Instructions for the task — Restate the opening lines of the material below word for word, stopping after the line that contains "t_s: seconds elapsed".

Collected material —
[Start of Attachment]

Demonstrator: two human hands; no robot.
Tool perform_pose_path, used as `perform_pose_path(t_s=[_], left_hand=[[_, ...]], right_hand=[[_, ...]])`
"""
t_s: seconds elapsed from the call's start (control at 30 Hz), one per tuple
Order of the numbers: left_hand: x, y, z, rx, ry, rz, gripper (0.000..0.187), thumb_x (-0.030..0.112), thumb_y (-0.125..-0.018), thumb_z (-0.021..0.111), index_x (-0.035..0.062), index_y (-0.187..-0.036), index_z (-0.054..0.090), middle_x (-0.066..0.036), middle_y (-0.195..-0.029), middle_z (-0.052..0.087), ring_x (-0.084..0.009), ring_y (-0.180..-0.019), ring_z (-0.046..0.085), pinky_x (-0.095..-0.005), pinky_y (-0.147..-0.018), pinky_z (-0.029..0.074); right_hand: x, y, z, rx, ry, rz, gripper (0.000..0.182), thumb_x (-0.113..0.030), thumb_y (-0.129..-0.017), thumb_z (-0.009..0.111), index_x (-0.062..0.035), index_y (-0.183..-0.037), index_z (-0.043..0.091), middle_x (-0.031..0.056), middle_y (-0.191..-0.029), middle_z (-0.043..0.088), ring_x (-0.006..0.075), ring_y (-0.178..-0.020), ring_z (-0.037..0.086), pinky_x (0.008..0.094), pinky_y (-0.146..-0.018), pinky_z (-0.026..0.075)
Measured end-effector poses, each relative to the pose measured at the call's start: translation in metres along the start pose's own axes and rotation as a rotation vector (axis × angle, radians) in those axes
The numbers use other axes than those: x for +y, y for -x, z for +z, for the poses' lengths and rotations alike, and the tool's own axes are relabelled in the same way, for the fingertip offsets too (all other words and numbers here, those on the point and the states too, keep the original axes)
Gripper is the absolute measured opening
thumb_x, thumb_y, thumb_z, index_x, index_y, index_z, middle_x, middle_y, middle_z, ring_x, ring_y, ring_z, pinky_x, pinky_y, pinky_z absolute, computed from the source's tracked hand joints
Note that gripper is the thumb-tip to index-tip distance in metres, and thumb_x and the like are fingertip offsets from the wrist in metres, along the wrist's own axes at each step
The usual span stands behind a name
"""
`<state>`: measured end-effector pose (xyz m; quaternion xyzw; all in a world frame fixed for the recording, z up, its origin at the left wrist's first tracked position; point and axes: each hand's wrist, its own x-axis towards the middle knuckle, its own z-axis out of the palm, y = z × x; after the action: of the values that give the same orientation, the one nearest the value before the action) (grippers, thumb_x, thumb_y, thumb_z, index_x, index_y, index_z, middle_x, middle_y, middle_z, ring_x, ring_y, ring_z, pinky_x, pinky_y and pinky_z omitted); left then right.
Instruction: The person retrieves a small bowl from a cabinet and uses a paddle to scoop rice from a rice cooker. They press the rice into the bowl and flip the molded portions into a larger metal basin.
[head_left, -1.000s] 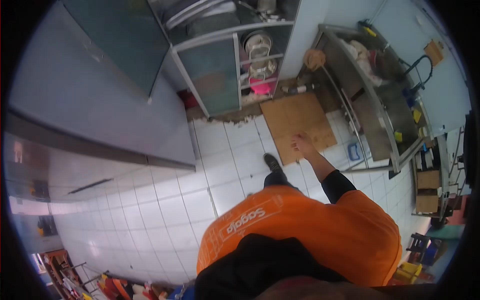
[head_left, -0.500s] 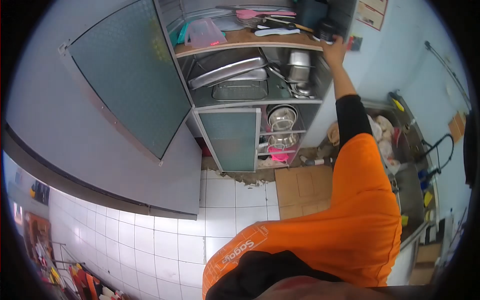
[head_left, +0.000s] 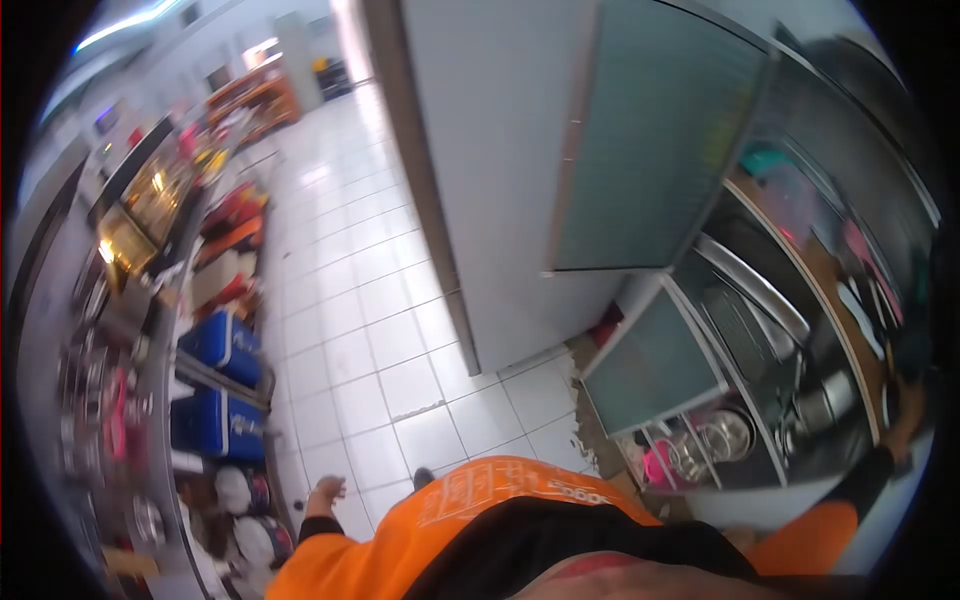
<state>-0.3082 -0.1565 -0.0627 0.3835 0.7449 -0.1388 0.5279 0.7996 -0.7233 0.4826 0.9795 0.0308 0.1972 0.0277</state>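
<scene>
My left hand (head_left: 327,492) hangs over the white tiled floor with its fingers loosely apart and nothing in it. At the far right edge, my right hand (head_left: 906,412) reaches up to the end of the cabinet's wooden top shelf (head_left: 815,265). It is smeared and dim there, next to a dark object (head_left: 912,345), and I cannot make out its grip. On that shelf lie a white-handled utensil (head_left: 860,318), a pink utensil (head_left: 868,255) and a clear pinkish container (head_left: 785,200). Below are metal trays (head_left: 755,290) and a metal pot (head_left: 828,398).
Frosted cabinet doors (head_left: 655,150) stand swung out beside a tall grey panel (head_left: 490,130). Metal bowls (head_left: 725,435) and a pink basket (head_left: 657,462) sit in the low compartment. Blue boxes (head_left: 218,422) rest under the left counter. White floor tiles (head_left: 350,350) run between.
My view has swung left, bringing the aisle and left counter in and shifting the cabinet right. My left hand has come into view. My right hand remains at the top shelf's end.
</scene>
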Motion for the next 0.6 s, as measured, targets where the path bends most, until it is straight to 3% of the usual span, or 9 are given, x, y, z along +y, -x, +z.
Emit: perform_pose_path(t_s=[0.03, 0.1, 0.2, 0.27, 0.33, 0.37, 0.4, 0.47, 0.6], left_hand=[[0.020, 0.034, 0.010, -0.007, 0.013, 0.006, 0.039, 0.040, -0.094, 0.045, 0.0121, -0.120, 0.051, -0.003, -0.121, 0.060, -0.0206, -0.094, 0.060, -0.0443, -0.078, 0.044], [0.038, 0.059, 0.024, 0.005, 0.019, 0.004, 0.045, 0.042, -0.094, 0.044, 0.0105, -0.126, 0.048, -0.004, -0.123, 0.060, -0.0213, -0.100, 0.060, -0.0447, -0.078, 0.043], [0.037, 0.047, 0.042, -0.106, -0.060, -0.012, 0.046, 0.041, -0.097, 0.038, 0.0111, -0.131, 0.042, -0.011, -0.135, 0.052, -0.0292, -0.115, 0.056, -0.0517, -0.086, 0.045], [0.023, 0.041, 0.052, -0.085, -0.009, 0.012, 0.040, 0.040, -0.096, 0.041, 0.0108, -0.121, 0.048, -0.007, -0.120, 0.058, -0.0243, -0.099, 0.059, -0.0475, -0.076, 0.046], [0.041, 0.033, 0.048, -0.071, -0.035, 0.066, 0.035, 0.039, -0.094, 0.043, 0.0104, -0.111, 0.054, -0.003, -0.105, 0.064, -0.0194, -0.082, 0.061, -0.0433, -0.066, 0.047], [0.019, -0.021, 0.043, -0.067, -0.335, 0.207, 0.043, 0.042, -0.097, 0.040, 0.0097, -0.120, 0.056, -0.008, -0.108, 0.065, -0.0249, -0.086, 0.066, -0.0466, -0.067, 0.054], [0.018, -0.019, 0.043, -0.038, -0.271, 0.199, 0.043, 0.041, -0.097, 0.041, 0.0071, -0.113, 0.061, -0.010, -0.100, 0.066, -0.0246, -0.074, 0.065, -0.0406, -0.058, 0.054], [0.023, -0.009, 0.046, -0.025, -0.252, 0.249, 0.043, 0.041, -0.096, 0.041, 0.0068, -0.113, 0.061, -0.010, -0.100, 0.066, -0.0247, -0.075, 0.064, -0.0404, -0.059, 0.054], [0.082, -0.016, 0.061, -0.015, -0.187, 0.307, 0.044, 0.041, -0.096, 0.042, 0.0063, -0.113, 0.061, -0.010, -0.100, 0.066, -0.0249, -0.077, 0.064, -0.0401, -0.061, 0.053]], right_hand=[[0.016, -0.017, 0.011, 0.065, 0.055, -0.102, 0.087, -0.049, -0.079, 0.064, 0.0023, -0.141, 0.031, 0.0282, -0.138, 0.041, 0.0367, -0.131, 0.039, 0.0413, -0.107, 0.032], [0.006, -0.031, 0.017, 0.071, 0.051, -0.125, 0.087, -0.048, -0.079, 0.065, 0.0025, -0.141, 0.031, 0.0278, -0.139, 0.040, 0.0357, -0.132, 0.038, 0.0405, -0.107, 0.031], [0.006, -0.036, 0.010, 0.072, 0.096, -0.058, 0.088, -0.046, -0.078, 0.067, 0.0031, -0.141, 0.030, 0.0267, -0.141, 0.038, 0.0329, -0.134, 0.035, 0.0383, -0.109, 0.028], [0.010, -0.036, 0.009, 0.059, 0.136, 0.007, 0.089, -0.044, -0.077, 0.068, 0.0035, -0.142, 0.030, 0.0259, -0.143, 0.036, 0.0311, -0.135, 0.034, 0.0367, -0.111, 0.026], [0.056, -0.075, 0.051, 0.195, -0.107, -0.225, 0.091, -0.042, -0.074, 0.072, 0.0036, -0.141, 0.032, 0.0261, -0.138, 0.042, 0.0302, -0.132, 0.039, 0.0353, -0.109, 0.030], [0.040, -0.052, 0.034, 0.135, -0.177, -0.170, 0.089, -0.043, -0.074, 0.072, 0.0033, -0.140, 0.034, 0.0260, -0.137, 0.044, 0.0304, -0.130, 0.041, 0.0355, -0.107, 0.032], [0.027, -0.031, 0.021, 0.079, -0.246, -0.111, 0.088, -0.043, -0.074, 0.073, 0.0029, -0.139, 0.036, 0.0258, -0.135, 0.046, 0.0307, -0.128, 0.044, 0.0356, -0.105, 0.034], [0.010, -0.004, 0.009, 0.127, -0.340, -0.138, 0.086, -0.051, -0.073, 0.071, 0.0006, -0.135, 0.043, 0.0251, -0.127, 0.053, 0.0328, -0.120, 0.052, 0.0371, -0.099, 0.042], [-0.033, 0.043, -0.027, 0.201, -0.051, -0.009, 0.080, -0.059, -0.077, 0.061, -0.0038, -0.133, 0.046, 0.0256, -0.120, 0.058, 0.0396, -0.114, 0.054, 0.0439, -0.096, 0.043]])
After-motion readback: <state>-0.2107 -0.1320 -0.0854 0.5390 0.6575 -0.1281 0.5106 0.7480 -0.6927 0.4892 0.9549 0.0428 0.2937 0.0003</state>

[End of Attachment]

Exercise answer —
Demonstrator: two human hands; no robot.
Tool perform_pose_path, used as `perform_pose_path(t_s=[_], left_hand=[[_, ...]], right_hand=[[_, ...]])`
"""
t_s: seconds elapsed from the call's start (control at 30 Hz), one per tuple

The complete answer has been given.